### ASSIGNMENT
Within the records below, find each line that holds the string "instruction", then copy it.

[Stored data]
====
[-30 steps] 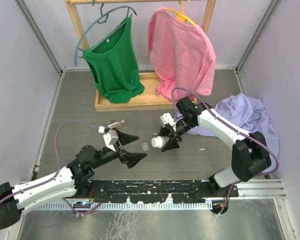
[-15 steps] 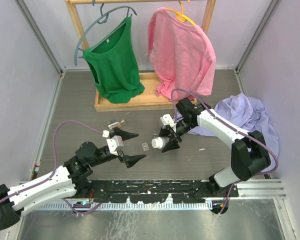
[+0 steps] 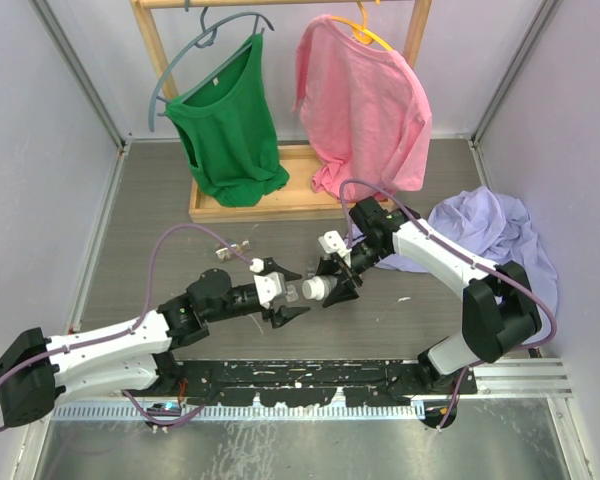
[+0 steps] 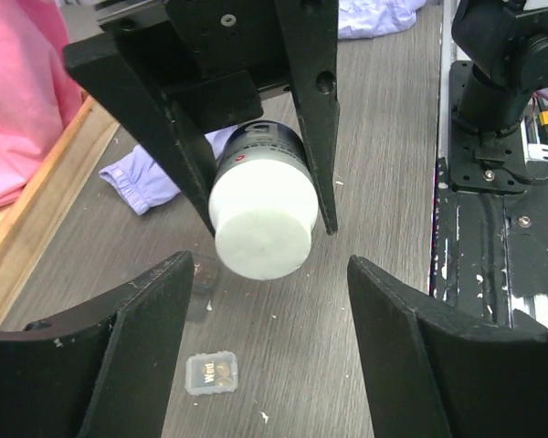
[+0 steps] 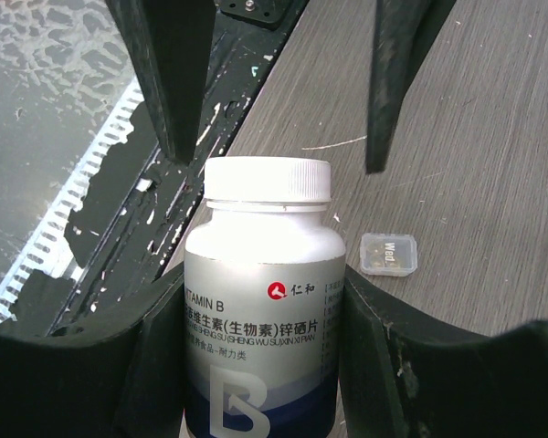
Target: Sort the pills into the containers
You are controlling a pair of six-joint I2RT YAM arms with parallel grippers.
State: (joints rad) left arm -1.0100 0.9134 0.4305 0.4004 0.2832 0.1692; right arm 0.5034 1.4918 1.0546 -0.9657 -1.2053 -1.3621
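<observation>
**Pill bottle (image 3: 320, 287) at the cap-removal stage.** The bottle is held on its side above the table (image 3: 160, 200), clamped across its body by the right gripper (image 3: 332, 283), with its white cap (image 4: 263, 233) pointing toward the left arm. Over the last second the left gripper (image 3: 300, 293) has swung in from the near-left and now straddles the cap. Its 2 fingers have narrowed from their widest spread, but a gap shows on either side and neither touches the cap. 1 clear tub (image 5: 389, 253), marked "Wed", lies on the table just below the bottle. Judged from this, the bottle is unopened, no pill is out, and sorting has not begun; closing on the cap comes next.
</observation>
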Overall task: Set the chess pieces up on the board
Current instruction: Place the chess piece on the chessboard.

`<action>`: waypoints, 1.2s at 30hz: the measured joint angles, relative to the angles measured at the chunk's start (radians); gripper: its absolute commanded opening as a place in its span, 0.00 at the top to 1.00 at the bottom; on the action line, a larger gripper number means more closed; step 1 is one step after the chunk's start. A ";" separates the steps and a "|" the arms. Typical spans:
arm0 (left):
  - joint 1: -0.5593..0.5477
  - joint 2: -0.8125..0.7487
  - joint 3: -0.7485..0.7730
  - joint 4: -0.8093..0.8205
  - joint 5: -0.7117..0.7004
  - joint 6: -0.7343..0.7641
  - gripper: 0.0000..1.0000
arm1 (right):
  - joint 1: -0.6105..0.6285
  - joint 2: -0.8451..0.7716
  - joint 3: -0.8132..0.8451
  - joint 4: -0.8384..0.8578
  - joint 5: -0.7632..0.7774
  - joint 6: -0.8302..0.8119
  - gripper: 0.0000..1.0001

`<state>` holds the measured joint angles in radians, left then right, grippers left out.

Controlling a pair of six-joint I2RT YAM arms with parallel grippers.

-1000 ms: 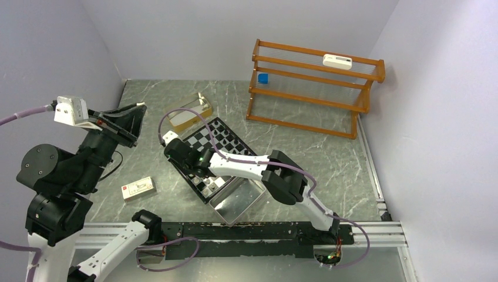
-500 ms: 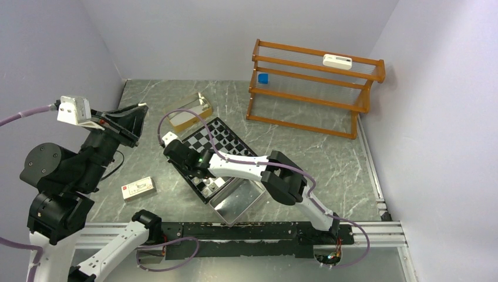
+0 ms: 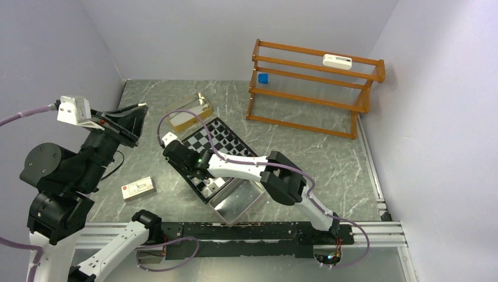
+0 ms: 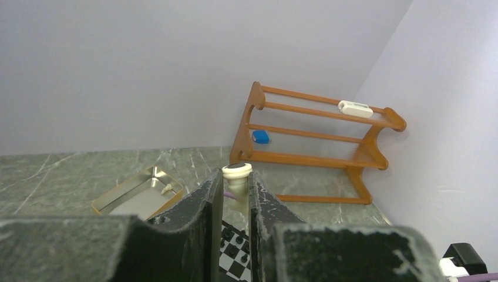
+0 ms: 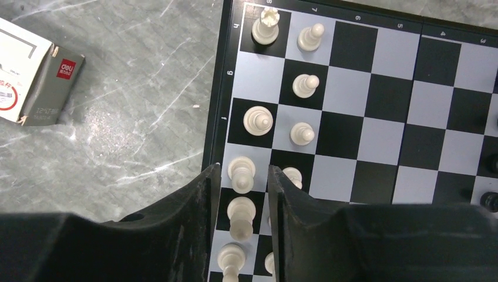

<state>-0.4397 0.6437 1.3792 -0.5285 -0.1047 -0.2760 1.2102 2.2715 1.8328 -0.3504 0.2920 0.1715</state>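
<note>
From above: board (image 3: 222, 138) skewed mid-counter (image 3: 329, 164), near corner beside a metal tray (image 3: 238, 202), with the right arm (image 3: 246, 165) stretched across and hiding the near rows. Nothing on the squares legible at this size.

Left wrist: left pincer (image 4: 236, 183) raised well above the counter, clamped on the held cream piece (image 4: 236, 174), base outward. Kind of piece impossible to tell.

Right wrist: right pincer (image 5: 244, 176) low over the board's edge file, jaws apart around the standing cream piece (image 5: 242, 174), seemingly touching neither finger. Other chess pieces (image 5: 304, 85) just beside; black pieces (image 5: 491, 201) cut off at the right.

Judged light, hard, smooth, easily tipped. Best taken squarely at the stem under the head, gently, minding neighbours.
</note>
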 measured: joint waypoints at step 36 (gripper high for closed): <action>0.000 0.301 -0.027 -0.152 0.284 0.027 0.95 | -0.195 -0.991 -0.826 0.332 -0.148 0.172 0.42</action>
<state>-0.4397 0.9443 1.3525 -0.6804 0.1791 -0.2489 1.0157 1.2800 1.0069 -0.0185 0.1440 0.3435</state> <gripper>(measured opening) 0.218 0.578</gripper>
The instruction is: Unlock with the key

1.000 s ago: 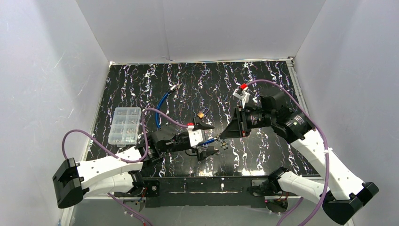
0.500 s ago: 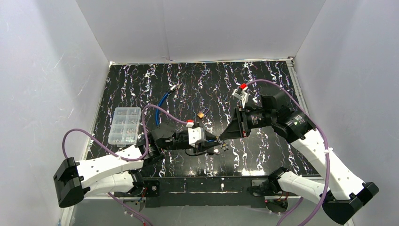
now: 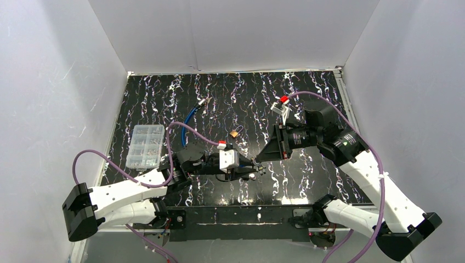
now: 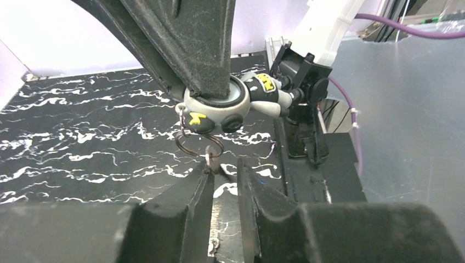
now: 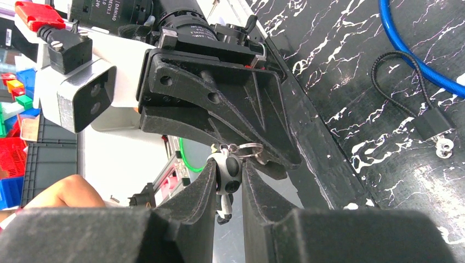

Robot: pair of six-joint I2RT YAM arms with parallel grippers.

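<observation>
On the black marbled table [image 3: 164,98], the padlock [image 3: 234,133] lies untouched, just far of the arms. The right gripper [image 5: 227,167] pinches the charm [image 4: 219,107] and the left gripper [image 4: 222,178] clamps the key [image 4: 210,159] (handover apparently midway). Inserting and turning remain.

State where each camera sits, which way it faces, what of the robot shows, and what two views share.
Top external: above and behind the bases, looking down on the table; left arm and right arm show.
Left wrist: on the left arm, looking along the left fingers at the key between them and the keychain figure in the right fingers.
Right wrist: on the right arm, looking along the right fingers, which clamp the keychain figure, toward the left fingers.
Shared: both wrist views show the keychain figure, from opposite sides.
</observation>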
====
### OUTPUT OF THE EXERCISE
Current instruction: Place the chess piece on the chessboard.
The instruction is: Unlock with the key

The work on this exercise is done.